Terjunnya Nurul ke dunia pertanian menjadi angin segar. Setidaknya Nurul mampu mematahkan asumsi bahwa banyak anak muda tak tertarik terjun ke dunia pertanian. Nurul yang tadinya merawat pasien kini berubah menjadi perawat tanaman. Persisnya, menjadi petani sayur pare. Walaupun, sebenarnya Nurul berubah profesi karena tak sanggup dengan upah yang kecil tadi.

“Hasilnya lumayan. Apalagi kalau kita serius merawatnya. Harus rajin siram dan mupuk. Hasil panen juga pasti bakal banyak,” ujar pemuda bernama lengkap Ahmad Nurul Huda ini.

Menurut Nurul, bertani itu ternyata menguntungkan. Dengan tanah seluas 1.200 meter persegi, ia bisa meraup Rp 8 juta hingga Rp 15 juta dalam sekali masa tanam, dalam tempo tiga bulan.

Artinya, bila kita bagi Rp 15 juta selama tiga bulan, maka pendapatan Nurul sebulan mencapai Rp 5 juta atau 16 kali lipat ketimbang temannya yang mengandalkan penghasilan sebagai perawat di Puskesmas yang hanya menerima gaji Rp 300 ribu per bulan. Jauh menguntungkan, bukan?

Pekerjaan Nurul sebagai petani tidaklah mudah. Sebelum menanam, ia mulai menyemai bibit terlebih dahulu selama 1 minggu, sembari menyiapkan lahan dengan memberi pupuk kandang. Penggemburan dan pemberian pupuk kandang menjadi tantangan pertama demi memastikan kesuburan tanamannya.

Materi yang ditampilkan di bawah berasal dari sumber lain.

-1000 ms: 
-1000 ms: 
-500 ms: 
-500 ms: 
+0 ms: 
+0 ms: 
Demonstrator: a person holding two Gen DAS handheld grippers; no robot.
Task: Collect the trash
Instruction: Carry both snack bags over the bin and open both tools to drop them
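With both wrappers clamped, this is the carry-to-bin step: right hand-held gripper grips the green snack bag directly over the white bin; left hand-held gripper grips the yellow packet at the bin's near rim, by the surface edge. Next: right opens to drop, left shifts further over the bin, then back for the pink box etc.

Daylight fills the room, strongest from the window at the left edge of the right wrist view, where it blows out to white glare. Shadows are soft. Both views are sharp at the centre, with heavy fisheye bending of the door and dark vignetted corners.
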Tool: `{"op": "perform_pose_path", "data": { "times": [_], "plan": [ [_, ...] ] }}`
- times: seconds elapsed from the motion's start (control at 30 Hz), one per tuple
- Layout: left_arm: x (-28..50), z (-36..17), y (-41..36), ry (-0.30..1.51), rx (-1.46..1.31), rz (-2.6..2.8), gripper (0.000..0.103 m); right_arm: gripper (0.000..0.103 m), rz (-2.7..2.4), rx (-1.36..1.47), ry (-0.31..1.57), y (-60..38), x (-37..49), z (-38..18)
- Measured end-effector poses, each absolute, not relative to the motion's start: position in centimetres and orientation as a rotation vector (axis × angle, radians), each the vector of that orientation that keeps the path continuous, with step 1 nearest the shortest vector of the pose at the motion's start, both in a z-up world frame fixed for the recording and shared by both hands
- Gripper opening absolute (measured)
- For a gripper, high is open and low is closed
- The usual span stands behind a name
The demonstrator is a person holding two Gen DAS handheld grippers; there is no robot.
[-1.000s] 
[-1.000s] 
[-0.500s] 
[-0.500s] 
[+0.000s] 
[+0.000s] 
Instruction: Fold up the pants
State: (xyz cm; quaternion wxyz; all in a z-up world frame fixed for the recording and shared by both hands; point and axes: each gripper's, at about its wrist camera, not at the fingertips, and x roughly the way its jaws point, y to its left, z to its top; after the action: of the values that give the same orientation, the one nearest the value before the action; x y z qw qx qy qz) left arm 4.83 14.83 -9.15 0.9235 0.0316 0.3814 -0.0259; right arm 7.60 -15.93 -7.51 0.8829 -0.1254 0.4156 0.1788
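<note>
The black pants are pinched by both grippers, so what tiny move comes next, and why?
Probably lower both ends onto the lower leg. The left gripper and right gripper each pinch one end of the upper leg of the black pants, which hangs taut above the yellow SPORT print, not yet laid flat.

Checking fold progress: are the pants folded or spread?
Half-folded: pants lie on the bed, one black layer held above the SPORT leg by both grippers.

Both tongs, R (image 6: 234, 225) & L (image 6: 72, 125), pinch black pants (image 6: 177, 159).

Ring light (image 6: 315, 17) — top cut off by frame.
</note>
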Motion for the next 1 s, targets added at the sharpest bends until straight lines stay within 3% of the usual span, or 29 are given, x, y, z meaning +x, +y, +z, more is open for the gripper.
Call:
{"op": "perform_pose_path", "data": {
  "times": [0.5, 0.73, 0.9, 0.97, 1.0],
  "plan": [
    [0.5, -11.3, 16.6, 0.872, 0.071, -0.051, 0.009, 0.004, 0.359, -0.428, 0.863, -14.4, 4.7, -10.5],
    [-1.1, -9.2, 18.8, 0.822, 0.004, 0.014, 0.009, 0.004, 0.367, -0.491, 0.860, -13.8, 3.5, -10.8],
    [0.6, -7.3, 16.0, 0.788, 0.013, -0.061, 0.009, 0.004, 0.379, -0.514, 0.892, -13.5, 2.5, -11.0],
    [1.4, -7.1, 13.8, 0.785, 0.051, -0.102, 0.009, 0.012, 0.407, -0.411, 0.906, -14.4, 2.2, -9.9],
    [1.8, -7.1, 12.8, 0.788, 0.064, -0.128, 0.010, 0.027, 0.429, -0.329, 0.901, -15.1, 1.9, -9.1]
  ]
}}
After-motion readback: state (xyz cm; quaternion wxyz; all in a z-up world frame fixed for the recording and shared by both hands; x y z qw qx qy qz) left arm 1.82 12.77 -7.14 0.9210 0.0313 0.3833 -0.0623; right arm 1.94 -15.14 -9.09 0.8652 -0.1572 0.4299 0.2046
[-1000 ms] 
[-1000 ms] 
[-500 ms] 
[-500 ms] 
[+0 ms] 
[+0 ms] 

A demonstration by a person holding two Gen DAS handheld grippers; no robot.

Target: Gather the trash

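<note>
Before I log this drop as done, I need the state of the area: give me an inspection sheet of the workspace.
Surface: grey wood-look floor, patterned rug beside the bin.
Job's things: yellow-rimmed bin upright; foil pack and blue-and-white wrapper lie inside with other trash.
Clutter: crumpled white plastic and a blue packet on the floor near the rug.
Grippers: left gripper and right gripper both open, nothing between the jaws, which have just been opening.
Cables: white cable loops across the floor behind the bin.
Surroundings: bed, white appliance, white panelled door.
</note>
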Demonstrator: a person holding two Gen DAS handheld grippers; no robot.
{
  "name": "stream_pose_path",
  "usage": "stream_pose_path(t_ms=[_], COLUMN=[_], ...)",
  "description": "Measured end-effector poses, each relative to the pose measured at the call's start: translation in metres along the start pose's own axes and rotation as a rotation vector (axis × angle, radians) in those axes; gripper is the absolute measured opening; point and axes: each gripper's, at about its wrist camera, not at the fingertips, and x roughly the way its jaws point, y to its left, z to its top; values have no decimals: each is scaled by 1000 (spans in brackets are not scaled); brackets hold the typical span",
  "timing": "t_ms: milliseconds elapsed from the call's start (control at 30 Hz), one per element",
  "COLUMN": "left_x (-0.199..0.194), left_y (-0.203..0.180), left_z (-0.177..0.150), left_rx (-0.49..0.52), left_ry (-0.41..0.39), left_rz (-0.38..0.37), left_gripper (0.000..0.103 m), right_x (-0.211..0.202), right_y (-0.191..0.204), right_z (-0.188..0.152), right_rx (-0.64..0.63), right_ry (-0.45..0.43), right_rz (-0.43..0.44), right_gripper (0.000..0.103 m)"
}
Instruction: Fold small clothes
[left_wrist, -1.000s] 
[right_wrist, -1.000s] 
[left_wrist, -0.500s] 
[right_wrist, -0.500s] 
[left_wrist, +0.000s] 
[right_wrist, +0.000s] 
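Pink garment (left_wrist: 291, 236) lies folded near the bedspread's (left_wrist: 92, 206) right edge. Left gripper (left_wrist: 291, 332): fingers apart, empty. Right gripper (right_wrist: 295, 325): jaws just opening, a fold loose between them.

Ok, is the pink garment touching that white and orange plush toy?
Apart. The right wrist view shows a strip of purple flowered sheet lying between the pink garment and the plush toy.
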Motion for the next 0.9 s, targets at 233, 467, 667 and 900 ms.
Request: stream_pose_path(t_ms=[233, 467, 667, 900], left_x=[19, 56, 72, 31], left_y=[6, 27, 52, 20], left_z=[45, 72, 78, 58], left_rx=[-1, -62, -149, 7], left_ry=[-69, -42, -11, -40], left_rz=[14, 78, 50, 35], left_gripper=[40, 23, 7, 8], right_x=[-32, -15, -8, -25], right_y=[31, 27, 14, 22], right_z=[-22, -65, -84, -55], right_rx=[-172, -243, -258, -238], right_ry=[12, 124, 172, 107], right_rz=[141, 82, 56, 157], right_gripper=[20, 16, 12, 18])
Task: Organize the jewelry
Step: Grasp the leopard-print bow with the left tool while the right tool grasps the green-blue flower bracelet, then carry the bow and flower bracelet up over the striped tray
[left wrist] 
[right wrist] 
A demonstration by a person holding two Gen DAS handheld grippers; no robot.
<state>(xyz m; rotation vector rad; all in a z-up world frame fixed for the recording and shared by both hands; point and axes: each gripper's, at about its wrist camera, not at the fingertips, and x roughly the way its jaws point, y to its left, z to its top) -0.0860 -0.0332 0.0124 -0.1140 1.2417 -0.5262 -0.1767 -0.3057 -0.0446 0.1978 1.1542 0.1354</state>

Setelah ditanam, Nurul harus rutin merawatnya. Ia siram setiap hari dan memberi pupuk, 2 hari sekali. Ia menggunakan mesin pompa air untuk menyiram tanaman parenya.

“Saya kasih pupuk NPK 1 gelas dilarutkan dalam 20 liter air. Ini disiramkan ke tanaman, bisa untuk 90 batang. Jadi satu lahan saya butuh sekitar 4,5 gelas untuk 400 batang tanaman. Saya juga beri pupuk majemuk Nitrophoska dengan takaran yang sama,” katanya.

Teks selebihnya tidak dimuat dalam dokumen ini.